> [PROBLEM]: Copy the records below verbatim, from the first line through the line containing "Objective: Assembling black", inclusive, and output nothing else.

> [RECORD SET]:
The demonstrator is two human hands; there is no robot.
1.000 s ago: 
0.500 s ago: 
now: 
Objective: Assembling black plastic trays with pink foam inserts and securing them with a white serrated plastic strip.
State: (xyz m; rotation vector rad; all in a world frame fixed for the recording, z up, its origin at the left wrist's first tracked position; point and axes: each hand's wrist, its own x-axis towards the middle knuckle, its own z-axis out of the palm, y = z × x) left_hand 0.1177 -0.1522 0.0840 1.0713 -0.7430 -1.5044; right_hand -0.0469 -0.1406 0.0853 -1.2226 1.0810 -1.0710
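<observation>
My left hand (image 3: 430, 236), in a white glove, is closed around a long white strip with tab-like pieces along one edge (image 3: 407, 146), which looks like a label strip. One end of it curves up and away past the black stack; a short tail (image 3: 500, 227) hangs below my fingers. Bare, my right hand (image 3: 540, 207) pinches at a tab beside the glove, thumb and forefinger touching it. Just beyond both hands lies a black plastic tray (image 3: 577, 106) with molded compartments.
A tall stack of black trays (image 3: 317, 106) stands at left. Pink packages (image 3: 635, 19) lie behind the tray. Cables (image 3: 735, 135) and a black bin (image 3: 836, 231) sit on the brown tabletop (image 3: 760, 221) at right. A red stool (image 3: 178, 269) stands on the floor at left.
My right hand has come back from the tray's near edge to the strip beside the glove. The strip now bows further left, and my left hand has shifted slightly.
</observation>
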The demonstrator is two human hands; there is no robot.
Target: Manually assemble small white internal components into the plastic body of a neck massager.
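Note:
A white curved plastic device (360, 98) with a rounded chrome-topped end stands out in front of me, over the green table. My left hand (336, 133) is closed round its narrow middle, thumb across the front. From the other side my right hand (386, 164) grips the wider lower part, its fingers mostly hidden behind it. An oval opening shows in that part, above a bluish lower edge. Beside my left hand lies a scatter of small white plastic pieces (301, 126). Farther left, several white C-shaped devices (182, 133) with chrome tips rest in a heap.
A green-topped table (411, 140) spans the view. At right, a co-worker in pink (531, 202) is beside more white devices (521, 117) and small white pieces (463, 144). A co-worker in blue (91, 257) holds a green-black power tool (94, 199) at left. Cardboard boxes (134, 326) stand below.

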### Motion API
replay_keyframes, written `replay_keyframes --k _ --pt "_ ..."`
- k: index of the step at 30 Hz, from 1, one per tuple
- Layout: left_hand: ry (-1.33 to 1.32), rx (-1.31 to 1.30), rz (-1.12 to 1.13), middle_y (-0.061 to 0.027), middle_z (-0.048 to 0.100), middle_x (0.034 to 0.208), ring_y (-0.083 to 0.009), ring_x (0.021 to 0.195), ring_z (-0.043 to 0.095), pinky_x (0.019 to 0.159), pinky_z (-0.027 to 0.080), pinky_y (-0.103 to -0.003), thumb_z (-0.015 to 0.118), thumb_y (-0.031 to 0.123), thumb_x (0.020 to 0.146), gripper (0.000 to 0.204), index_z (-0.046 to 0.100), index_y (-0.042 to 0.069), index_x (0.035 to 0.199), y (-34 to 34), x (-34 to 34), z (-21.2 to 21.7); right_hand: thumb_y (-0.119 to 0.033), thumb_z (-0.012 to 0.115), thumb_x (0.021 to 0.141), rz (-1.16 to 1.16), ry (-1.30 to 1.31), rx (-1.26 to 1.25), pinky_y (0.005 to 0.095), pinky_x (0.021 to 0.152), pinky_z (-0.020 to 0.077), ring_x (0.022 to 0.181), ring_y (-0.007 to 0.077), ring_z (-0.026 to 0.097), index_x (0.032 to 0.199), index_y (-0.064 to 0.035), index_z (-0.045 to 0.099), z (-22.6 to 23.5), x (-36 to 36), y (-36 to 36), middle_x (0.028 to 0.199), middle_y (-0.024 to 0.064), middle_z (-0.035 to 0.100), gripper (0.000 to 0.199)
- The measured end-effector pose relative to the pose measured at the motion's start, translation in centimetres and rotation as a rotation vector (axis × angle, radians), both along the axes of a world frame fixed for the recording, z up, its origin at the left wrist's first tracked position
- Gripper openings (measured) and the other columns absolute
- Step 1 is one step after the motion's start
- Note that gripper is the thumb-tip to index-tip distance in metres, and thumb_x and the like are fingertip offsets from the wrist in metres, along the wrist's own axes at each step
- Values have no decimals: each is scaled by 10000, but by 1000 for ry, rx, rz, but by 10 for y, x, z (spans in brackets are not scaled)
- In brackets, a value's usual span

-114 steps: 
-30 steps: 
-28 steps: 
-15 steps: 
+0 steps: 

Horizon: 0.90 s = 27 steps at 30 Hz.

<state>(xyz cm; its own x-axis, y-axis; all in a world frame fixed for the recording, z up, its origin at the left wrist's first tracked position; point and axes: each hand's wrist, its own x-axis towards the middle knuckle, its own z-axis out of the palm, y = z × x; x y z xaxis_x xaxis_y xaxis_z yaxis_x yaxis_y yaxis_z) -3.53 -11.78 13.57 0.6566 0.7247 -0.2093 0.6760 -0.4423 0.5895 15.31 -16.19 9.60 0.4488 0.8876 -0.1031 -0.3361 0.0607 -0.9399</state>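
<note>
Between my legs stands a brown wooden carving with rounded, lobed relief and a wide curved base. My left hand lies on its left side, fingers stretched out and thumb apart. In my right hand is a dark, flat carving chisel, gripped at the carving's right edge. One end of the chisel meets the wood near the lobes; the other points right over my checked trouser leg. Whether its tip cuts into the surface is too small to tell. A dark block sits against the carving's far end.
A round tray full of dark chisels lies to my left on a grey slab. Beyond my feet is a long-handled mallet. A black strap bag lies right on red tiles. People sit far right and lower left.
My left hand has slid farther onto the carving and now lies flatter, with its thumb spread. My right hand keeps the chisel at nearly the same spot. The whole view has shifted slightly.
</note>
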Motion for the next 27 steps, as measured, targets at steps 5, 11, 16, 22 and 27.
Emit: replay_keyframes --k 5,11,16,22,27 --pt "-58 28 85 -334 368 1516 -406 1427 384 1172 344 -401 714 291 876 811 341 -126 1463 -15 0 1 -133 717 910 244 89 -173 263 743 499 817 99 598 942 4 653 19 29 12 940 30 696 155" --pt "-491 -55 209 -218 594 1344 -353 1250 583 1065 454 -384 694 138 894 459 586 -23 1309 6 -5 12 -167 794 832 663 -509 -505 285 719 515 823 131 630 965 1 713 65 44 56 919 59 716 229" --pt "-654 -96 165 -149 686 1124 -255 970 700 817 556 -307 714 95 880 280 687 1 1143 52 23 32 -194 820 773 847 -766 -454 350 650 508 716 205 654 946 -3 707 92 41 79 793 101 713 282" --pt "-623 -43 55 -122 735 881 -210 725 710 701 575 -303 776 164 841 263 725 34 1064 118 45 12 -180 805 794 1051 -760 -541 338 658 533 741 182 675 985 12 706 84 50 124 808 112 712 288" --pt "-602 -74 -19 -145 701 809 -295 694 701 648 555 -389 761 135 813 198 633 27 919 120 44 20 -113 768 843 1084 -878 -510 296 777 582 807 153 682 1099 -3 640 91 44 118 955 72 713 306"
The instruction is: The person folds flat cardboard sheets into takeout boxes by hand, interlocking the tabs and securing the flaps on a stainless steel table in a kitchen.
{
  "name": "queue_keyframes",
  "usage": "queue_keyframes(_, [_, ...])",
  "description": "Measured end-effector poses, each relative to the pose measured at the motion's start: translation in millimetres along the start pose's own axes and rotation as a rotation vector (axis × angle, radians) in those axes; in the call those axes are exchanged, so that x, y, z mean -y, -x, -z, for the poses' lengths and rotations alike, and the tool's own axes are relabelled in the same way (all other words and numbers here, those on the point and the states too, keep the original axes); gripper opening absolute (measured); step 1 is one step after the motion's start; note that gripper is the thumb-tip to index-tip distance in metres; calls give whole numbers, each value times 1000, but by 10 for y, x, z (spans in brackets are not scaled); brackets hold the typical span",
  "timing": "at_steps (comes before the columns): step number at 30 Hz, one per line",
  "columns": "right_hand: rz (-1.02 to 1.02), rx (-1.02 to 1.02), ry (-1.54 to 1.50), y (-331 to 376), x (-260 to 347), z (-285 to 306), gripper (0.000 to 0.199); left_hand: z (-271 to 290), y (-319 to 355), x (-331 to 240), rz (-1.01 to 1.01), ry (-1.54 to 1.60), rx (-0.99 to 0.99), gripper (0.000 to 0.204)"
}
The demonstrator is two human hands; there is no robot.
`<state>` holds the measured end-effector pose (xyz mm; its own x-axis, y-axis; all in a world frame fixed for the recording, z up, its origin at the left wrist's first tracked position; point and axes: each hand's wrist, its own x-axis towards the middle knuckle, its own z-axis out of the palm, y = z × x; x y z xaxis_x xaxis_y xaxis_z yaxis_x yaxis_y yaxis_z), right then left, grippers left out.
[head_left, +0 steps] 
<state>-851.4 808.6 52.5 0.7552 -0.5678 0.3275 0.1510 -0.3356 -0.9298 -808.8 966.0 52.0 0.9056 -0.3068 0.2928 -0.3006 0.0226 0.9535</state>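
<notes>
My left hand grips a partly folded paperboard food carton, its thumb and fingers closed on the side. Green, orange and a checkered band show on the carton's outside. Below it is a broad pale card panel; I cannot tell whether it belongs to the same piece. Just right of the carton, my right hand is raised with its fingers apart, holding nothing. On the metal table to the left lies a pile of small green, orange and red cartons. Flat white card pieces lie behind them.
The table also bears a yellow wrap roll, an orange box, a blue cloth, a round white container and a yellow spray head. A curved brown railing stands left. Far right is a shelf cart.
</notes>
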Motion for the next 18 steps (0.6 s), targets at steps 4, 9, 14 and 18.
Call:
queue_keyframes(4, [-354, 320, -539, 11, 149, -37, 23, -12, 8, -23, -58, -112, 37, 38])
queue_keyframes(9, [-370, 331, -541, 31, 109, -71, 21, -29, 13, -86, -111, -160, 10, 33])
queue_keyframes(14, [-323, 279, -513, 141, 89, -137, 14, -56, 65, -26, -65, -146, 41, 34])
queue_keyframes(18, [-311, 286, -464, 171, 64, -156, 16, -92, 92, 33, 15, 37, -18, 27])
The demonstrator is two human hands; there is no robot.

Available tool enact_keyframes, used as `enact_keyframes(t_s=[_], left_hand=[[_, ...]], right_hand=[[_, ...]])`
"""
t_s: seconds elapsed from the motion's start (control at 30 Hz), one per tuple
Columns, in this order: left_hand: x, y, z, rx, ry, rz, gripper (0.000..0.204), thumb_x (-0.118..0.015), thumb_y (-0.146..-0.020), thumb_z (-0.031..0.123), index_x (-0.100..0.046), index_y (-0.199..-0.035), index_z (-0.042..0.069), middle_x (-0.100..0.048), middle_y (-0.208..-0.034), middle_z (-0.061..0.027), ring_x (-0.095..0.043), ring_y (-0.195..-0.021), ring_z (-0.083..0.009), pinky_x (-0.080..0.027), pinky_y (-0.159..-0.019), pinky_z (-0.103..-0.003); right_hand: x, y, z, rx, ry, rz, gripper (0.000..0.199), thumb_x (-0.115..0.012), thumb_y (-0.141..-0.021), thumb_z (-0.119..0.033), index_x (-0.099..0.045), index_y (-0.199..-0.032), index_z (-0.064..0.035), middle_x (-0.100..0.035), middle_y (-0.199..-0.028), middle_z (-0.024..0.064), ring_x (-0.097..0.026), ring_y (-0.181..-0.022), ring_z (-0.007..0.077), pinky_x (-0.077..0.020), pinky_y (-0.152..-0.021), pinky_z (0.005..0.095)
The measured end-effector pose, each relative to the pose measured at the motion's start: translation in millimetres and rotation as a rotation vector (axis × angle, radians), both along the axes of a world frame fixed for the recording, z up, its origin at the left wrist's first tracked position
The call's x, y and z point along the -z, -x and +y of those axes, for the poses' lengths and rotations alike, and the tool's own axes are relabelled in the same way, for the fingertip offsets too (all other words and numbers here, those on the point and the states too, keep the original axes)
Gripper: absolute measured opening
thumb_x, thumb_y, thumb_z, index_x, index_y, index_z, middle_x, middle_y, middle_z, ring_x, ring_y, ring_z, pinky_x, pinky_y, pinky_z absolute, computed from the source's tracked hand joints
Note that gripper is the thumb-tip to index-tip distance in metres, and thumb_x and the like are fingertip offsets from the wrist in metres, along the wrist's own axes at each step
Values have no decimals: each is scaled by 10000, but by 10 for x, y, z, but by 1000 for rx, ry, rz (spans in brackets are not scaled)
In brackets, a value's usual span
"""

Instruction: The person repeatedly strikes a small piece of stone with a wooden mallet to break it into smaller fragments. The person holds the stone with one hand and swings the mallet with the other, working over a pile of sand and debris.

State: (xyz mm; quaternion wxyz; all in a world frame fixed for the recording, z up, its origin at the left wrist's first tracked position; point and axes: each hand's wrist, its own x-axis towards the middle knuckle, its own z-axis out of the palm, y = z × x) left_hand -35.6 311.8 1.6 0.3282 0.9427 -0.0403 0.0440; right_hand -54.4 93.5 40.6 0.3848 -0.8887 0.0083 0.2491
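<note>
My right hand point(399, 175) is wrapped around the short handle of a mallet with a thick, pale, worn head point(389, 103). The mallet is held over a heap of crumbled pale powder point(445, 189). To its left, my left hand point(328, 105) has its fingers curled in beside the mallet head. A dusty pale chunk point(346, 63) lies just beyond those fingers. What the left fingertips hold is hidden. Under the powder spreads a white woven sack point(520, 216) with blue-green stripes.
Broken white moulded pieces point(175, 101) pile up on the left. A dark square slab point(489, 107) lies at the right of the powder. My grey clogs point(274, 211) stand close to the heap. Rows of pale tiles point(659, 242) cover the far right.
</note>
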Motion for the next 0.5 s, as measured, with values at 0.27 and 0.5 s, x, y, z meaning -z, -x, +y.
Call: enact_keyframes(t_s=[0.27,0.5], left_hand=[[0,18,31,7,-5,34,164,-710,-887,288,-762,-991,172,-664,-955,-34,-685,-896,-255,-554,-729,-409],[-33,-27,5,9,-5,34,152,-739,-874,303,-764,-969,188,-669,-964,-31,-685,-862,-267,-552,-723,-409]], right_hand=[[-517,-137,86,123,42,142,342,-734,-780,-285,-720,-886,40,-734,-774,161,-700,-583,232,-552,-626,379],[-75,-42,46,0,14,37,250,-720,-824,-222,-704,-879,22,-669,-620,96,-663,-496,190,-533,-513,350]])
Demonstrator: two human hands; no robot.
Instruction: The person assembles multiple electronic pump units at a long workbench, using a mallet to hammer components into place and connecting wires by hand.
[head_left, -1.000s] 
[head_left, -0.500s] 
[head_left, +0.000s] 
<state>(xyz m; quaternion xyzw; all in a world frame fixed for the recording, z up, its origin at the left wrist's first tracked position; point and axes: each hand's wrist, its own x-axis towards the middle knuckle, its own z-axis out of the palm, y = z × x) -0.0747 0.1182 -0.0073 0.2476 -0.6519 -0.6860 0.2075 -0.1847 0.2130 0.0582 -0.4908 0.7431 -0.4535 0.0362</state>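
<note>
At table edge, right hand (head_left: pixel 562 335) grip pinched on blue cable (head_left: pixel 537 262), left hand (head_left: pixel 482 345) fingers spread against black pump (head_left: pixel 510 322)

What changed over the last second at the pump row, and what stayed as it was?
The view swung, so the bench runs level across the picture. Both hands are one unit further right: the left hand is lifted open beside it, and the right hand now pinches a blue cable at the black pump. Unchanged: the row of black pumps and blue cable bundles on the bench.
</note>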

> [RESPONSE BELOW]:
The demonstrator is two human hands; there is no robot.
1.000 s ago: 
0.500 s ago: 
now: 
Objective: Assembling black plastic trays with pink foam inserts and securing them with a white serrated plastic strip.

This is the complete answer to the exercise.